The L-function of the conductor 11 elliptic curve could be

http://beta.lmfdb.org/L/2/11/1/c1/

The L-function of the conductor 35 elliptic curve could be

http://beta.lmfdb.org/L/2/35/1/c1/something

where "something" distinguishes that L-function from the other two with the same initial date (the space of newforms of weight 2 and level 35 is 3. If there were modular forms of weight 2 with levels 5 and 7, then there also would be non-primitive L-functions with that same functional equation).

I don't quite have this to the point where I am making a specific proposal.
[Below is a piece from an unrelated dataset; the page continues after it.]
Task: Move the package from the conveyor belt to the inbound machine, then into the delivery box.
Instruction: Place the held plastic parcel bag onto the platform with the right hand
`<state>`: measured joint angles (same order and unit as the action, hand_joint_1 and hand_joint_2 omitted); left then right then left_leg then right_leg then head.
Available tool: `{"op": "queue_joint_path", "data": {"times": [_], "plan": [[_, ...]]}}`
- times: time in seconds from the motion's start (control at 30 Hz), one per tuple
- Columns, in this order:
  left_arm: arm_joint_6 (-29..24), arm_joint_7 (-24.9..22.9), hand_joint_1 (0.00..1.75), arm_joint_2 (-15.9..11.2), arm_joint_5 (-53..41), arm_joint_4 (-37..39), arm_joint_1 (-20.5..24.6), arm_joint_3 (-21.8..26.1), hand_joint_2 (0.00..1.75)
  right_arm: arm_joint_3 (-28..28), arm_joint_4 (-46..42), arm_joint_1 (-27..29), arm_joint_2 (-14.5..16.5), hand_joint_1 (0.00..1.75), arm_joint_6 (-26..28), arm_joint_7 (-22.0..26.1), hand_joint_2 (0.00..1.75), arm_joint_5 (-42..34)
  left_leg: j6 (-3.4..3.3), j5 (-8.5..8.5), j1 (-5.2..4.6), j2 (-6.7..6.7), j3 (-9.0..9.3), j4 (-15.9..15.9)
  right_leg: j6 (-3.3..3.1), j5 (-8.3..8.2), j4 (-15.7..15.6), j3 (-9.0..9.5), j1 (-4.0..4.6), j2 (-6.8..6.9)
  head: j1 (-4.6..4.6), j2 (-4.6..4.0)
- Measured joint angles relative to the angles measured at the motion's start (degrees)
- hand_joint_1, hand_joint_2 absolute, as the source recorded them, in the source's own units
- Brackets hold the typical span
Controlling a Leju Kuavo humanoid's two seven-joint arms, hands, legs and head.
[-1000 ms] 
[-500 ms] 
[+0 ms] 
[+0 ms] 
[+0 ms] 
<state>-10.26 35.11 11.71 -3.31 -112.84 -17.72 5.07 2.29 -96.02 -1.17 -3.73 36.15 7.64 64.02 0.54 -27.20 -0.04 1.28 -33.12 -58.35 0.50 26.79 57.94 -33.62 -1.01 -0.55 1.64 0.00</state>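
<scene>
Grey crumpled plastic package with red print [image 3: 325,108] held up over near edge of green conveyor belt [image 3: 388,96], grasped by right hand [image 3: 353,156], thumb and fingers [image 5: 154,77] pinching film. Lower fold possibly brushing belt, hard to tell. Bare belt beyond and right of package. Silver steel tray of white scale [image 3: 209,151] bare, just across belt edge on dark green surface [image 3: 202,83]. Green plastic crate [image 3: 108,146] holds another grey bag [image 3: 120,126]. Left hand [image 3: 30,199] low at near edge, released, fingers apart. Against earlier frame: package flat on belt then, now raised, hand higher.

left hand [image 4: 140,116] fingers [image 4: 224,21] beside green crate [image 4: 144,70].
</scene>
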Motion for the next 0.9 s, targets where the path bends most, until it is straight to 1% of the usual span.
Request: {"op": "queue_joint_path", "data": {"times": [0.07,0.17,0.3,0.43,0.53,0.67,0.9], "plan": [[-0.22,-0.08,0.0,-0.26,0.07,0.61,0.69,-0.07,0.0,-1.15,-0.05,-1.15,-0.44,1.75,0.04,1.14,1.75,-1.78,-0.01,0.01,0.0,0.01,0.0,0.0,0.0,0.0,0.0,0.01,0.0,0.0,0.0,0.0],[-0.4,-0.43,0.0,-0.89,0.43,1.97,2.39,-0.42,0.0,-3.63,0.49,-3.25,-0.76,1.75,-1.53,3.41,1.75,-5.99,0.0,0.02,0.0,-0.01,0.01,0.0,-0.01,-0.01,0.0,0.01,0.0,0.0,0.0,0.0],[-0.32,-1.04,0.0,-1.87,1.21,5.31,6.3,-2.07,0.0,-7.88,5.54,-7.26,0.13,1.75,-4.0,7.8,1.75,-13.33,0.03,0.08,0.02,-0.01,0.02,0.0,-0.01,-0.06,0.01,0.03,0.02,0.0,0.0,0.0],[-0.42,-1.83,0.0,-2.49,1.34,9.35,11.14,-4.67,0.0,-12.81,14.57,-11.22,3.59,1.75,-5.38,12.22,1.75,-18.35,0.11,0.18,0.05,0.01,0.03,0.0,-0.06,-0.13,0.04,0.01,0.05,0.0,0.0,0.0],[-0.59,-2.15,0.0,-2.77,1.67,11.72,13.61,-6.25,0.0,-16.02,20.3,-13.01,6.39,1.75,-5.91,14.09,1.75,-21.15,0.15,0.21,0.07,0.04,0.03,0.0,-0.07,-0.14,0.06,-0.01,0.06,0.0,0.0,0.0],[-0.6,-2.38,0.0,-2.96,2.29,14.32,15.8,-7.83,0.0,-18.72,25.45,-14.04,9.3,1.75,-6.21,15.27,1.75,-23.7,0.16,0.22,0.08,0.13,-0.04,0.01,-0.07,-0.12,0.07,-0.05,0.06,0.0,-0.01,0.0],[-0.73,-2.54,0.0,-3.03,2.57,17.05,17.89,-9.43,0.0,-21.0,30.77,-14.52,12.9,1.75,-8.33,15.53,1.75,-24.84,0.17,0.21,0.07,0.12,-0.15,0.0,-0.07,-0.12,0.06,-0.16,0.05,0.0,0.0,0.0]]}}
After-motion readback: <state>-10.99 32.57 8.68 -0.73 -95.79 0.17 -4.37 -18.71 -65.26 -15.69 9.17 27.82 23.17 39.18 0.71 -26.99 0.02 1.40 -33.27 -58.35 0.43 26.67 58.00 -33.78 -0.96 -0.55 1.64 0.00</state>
Some inconsistencies bother me: should the imaginary shifts be mentioned even when they are not strictly needed? Should the fact that they sum to 0 be used? Should that conductor 11 L-function have a "0" at the end of its so that it and the conductor 35 example have URLS of the same shape?

I am trying to talk myself into putting the Gamma-factor shape immediately after the degree. That makes sense in terms of how people would browse.

On Fri, 12 Oct 2018, David Lowry-Duda wrote:

So that I understand, you don't consider the lhash to be a mathematically meaningful URL, right? It definitely carries some mathematical meaning, but it's not at all human-understandable. A better URL is desirable, but I don't know the solution (even though I think I've butted in at the tail end of a few discussions in the past).

What sort of mathematically meaningful URL structure are you making for Maass-type L-functions?